:: Work order ::
Reproduce the data that follows precisely.

= Beginning of Section =

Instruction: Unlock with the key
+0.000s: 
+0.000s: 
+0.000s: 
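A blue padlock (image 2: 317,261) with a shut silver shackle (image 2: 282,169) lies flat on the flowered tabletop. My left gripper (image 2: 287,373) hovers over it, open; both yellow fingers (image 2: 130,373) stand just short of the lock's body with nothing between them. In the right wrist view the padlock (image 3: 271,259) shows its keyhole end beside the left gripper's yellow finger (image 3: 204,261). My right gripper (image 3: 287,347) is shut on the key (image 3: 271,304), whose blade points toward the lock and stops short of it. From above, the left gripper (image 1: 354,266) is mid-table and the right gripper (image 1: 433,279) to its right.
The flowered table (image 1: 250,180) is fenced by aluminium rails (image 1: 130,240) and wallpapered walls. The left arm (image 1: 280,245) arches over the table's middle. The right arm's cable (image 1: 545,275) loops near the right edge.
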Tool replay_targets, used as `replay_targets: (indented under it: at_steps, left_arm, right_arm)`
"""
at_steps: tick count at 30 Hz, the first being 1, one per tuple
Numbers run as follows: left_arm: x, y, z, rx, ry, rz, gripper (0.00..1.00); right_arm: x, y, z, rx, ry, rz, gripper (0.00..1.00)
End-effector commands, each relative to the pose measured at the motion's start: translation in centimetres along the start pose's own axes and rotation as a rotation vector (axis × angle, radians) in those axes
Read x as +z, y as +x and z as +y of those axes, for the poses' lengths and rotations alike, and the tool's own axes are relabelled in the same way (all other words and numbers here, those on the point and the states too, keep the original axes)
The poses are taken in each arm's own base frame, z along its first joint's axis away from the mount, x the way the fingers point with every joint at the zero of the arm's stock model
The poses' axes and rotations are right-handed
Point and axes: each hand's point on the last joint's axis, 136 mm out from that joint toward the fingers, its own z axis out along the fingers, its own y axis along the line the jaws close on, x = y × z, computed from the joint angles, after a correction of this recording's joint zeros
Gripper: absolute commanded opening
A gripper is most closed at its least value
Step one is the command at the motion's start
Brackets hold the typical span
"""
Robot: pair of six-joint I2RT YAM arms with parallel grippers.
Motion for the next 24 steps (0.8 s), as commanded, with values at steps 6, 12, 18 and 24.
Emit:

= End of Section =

:: Final answer ::
Instruction: Unlock with the key
+0.000s: 
+0.000s: 
+0.000s: 
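A blue padlock (image 2: 317,261) with a shut silver shackle (image 2: 282,169) lies flat on the flowered tabletop. My left gripper (image 2: 287,373) hovers over it, open; both yellow fingers (image 2: 130,373) stand just short of the lock's body with nothing between them. In the right wrist view the padlock (image 3: 271,259) shows its keyhole end beside the left gripper's yellow finger (image 3: 204,261). My right gripper (image 3: 287,347) is shut on the key (image 3: 271,304), whose blade points toward the lock and stops short of it. From above, the left gripper (image 1: 354,266) is mid-table and the right gripper (image 1: 433,279) to its right.
The flowered table (image 1: 250,180) is fenced by aluminium rails (image 1: 130,240) and wallpapered walls. The left arm (image 1: 280,245) arches over the table's middle. The right arm's cable (image 1: 545,275) loops near the right edge.
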Tool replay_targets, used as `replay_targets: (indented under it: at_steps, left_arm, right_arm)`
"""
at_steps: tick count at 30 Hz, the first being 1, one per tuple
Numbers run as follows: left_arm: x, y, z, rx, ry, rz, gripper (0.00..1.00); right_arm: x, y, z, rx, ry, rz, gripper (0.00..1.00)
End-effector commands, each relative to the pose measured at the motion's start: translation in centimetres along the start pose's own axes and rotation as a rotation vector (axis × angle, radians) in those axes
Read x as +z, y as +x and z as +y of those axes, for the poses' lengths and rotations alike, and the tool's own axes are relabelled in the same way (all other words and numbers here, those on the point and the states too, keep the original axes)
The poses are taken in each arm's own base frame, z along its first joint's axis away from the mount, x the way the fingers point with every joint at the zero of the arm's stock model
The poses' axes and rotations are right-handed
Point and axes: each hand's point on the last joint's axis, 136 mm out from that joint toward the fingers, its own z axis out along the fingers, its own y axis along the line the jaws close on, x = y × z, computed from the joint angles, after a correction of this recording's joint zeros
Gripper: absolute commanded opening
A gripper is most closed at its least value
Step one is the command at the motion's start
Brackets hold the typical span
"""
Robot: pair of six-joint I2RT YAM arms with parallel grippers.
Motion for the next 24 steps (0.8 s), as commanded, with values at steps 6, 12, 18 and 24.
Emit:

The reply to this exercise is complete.